> Directions:
Carry none of the pictures over; write out the complete data exactly.
----- Supplied information
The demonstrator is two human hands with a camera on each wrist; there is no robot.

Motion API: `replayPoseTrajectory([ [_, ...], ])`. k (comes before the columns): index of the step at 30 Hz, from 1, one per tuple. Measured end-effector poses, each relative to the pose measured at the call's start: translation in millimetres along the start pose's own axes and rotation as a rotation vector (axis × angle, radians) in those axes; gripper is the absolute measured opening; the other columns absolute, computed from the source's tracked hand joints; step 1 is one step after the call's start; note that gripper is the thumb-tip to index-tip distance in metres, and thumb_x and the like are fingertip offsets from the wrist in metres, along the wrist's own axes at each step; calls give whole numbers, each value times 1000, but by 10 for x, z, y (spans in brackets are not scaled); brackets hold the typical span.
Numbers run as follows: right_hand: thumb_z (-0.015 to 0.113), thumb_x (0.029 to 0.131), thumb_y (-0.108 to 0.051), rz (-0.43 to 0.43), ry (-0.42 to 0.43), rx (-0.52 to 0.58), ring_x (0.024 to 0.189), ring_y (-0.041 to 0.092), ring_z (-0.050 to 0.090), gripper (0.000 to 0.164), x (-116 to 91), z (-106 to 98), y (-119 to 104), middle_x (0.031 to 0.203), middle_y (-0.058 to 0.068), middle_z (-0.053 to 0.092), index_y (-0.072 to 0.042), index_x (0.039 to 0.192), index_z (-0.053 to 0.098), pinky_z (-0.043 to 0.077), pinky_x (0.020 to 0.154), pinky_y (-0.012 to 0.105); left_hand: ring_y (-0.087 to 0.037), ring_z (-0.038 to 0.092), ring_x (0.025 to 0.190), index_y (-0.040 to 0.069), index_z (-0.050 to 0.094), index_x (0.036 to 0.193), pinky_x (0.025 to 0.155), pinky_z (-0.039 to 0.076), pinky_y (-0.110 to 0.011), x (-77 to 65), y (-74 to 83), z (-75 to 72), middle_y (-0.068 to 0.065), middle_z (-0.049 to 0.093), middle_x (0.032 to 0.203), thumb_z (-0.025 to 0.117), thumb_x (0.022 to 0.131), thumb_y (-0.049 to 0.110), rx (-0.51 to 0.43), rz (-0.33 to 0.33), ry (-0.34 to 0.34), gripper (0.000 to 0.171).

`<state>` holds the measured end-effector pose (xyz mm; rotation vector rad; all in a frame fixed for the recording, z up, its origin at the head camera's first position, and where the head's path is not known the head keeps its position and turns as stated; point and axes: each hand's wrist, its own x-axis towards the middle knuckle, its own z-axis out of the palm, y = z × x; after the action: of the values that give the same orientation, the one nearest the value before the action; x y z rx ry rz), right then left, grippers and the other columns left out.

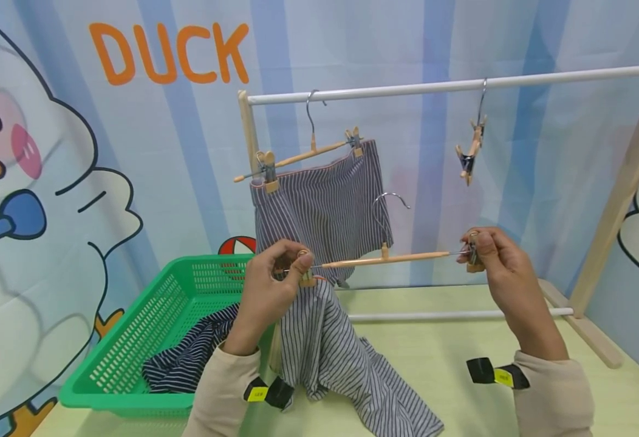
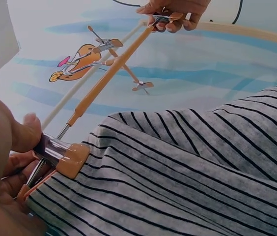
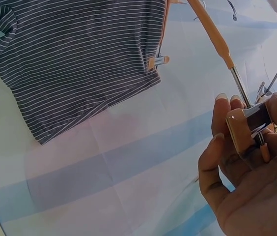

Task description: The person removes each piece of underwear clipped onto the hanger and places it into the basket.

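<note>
Between both hands a wooden clip hanger (image 1: 401,259) is held level, its metal hook pointing up. My left hand (image 1: 276,285) pinches the clip at its left end, and that clip bites the waistband of grey striped shorts (image 2: 178,157). The fabric (image 1: 347,358) hangs from there and trails to the lower right over the table. My right hand (image 1: 508,279) pinches the right-end clip (image 3: 239,130), which has no cloth in it. Behind, dark striped shorts (image 1: 319,206) hang by two clips from another hanger (image 1: 308,155) on the rack.
A white rail (image 1: 407,88) on wooden posts spans the back, with a bare clip hanger (image 1: 475,142) at its right. The green basket (image 1: 128,400) at left holds dark striped cloth (image 1: 188,358). A lower white bar (image 1: 434,316) runs near the pale table (image 1: 451,376).
</note>
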<state>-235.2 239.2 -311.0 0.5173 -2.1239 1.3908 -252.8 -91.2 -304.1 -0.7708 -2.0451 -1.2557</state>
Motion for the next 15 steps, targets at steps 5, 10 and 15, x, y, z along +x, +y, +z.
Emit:
replayPoseTrajectory([
  [5,29,104,-29,12,2,6,92,12,56,31,2,3,4,101,-3,54,-13,118,51,45,71,15,-14,55,71,10,66,92,65,49,-40,-1,-5,9,-6,64,79,63,91,19,17,0,8,10],
  [10,29,104,-27,-3,-1,12,93,13,55,30,7,-5,11,100,-4,54,-13,118,51,44,72,16,-17,54,69,7,66,91,60,47,-39,-3,40,14,-9,63,79,63,90,12,10,-7,15,6],
  [15,29,104,-27,-14,8,19,92,13,55,29,3,1,2,100,-4,54,-13,117,52,44,72,15,-22,55,68,0,65,89,58,48,-39,-7,272,-17,-15,63,77,62,89,4,2,-3,25,5],
])
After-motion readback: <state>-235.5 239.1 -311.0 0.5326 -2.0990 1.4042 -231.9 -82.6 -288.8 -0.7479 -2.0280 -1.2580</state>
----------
> Solution for this problem:
The demonstrator is two human hands with a camera on each wrist; there is no robot.

Motion API: `replayPoseTrajectory([ [_, ...], ])`. k (comes before the columns): index of the step at 30 Hz, from 1, one per tuple. Measured end-effector poses, each relative to the pose measured at the call's start: translation in millimetres along the start pose's own axes and rotation as a rotation vector (axis × angle, radians) in those axes; gripper is the absolute measured opening; the other columns absolute, computed from the source's tracked hand joints; step 1 is one step after the call's start; note that gripper is the thumb-tip to index-tip distance in metres, and thumb_x and the like are fingertip offsets from the wrist in metres, along the wrist's own axes at each step; calls give whole numbers, each value times 1000, but by 10 for x, z, y (spans in brackets are not scaled); brackets hold the typical span.
Numbers run as follows: right_hand: thumb_z (-0.015 to 0.113), thumb_x (0.029 to 0.131), thumb_y (-0.108 to 0.051), rz (-0.43 to 0.43), ry (-0.42 to 0.43), rx (-0.52 to 0.58), ring_x (0.024 to 0.189), ring_y (-0.041 to 0.092), ring_z (-0.050 to 0.090), gripper (0.000 to 0.164), x (-116 to 91), z (-106 to 98), y (-119 to 104), middle_x (0.031 to 0.203), middle_y (-0.058 to 0.068), middle_z (-0.053 to 0.092), index_y (-0.072 to 0.042), index_x (0.039 to 0.192), index_z (-0.053 to 0.098), pinky_z (-0.043 to 0.077), pinky_x (0.020 to 0.154), pinky_y (-0.012 to 0.105); left_hand: ring_y (-0.087 to 0.037), ring_z (-0.038 to 0.092), ring_x (0.025 to 0.190), index_y (-0.040 to 0.069), index_z (-0.050 to 0.094), index_x (0.036 to 0.193), pinky_x (0.025 to 0.155), pinky_z (-0.039 to 0.076), pinky_y (-0.110 to 0.011), x (-77 to 65), y (-74 to 83), z (-75 to 72), middle_y (-0.068 to 0.065), middle_z (-0.049 to 0.093), middle_x (0.032 to 0.203), thumb_z (-0.025 to 0.117), thumb_x (0.022 to 0.131), thumb_y (-0.049 to 0.110), rx (-0.51 to 0.43), rz (-0.33 to 0.33), ry (-0.34 to 0.34), gripper (0.000 to 0.171).

`<state>` holds the measured end-effector pose (xyz mm; rotation vector rad; all in a frame fixed for the recording, z up, its origin at the head camera's first position, and where the head's path is not known the head keeps its position and turns as stated; point and axes: each hand's wrist, its own x-axis towards the middle knuckle, its own z-axis out of the palm, y = z × x; after the action: of the values that give the same orientation, the one nearest the value before the action; x y z rx ry rz), right then left, grippers and the other columns left out.


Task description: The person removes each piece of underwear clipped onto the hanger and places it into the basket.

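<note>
Between both hands a wooden clip hanger (image 1: 401,259) is held level, its metal hook pointing up. My left hand (image 1: 276,285) pinches the clip at its left end, and that clip bites the waistband of grey striped shorts (image 2: 178,157). The fabric (image 1: 347,358) hangs from there and trails to the lower right over the table. My right hand (image 1: 508,279) pinches the right-end clip (image 3: 239,130), which has no cloth in it. Behind, dark striped shorts (image 1: 319,206) hang by two clips from another hanger (image 1: 308,155) on the rack.
A white rail (image 1: 407,88) on wooden posts spans the back, with a bare clip hanger (image 1: 475,142) at its right. The green basket (image 1: 128,400) at left holds dark striped cloth (image 1: 188,358). A lower white bar (image 1: 434,316) runs near the pale table (image 1: 451,376).
</note>
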<state>-235.2 239.2 -311.0 0.5173 -2.1239 1.3908 -252.8 -91.2 -304.1 -0.7708 -2.0451 -1.2557</state>
Motion for the next 15 steps, targets at steps 5, 10 and 15, x, y, z along +x, +y, +z.
Emit:
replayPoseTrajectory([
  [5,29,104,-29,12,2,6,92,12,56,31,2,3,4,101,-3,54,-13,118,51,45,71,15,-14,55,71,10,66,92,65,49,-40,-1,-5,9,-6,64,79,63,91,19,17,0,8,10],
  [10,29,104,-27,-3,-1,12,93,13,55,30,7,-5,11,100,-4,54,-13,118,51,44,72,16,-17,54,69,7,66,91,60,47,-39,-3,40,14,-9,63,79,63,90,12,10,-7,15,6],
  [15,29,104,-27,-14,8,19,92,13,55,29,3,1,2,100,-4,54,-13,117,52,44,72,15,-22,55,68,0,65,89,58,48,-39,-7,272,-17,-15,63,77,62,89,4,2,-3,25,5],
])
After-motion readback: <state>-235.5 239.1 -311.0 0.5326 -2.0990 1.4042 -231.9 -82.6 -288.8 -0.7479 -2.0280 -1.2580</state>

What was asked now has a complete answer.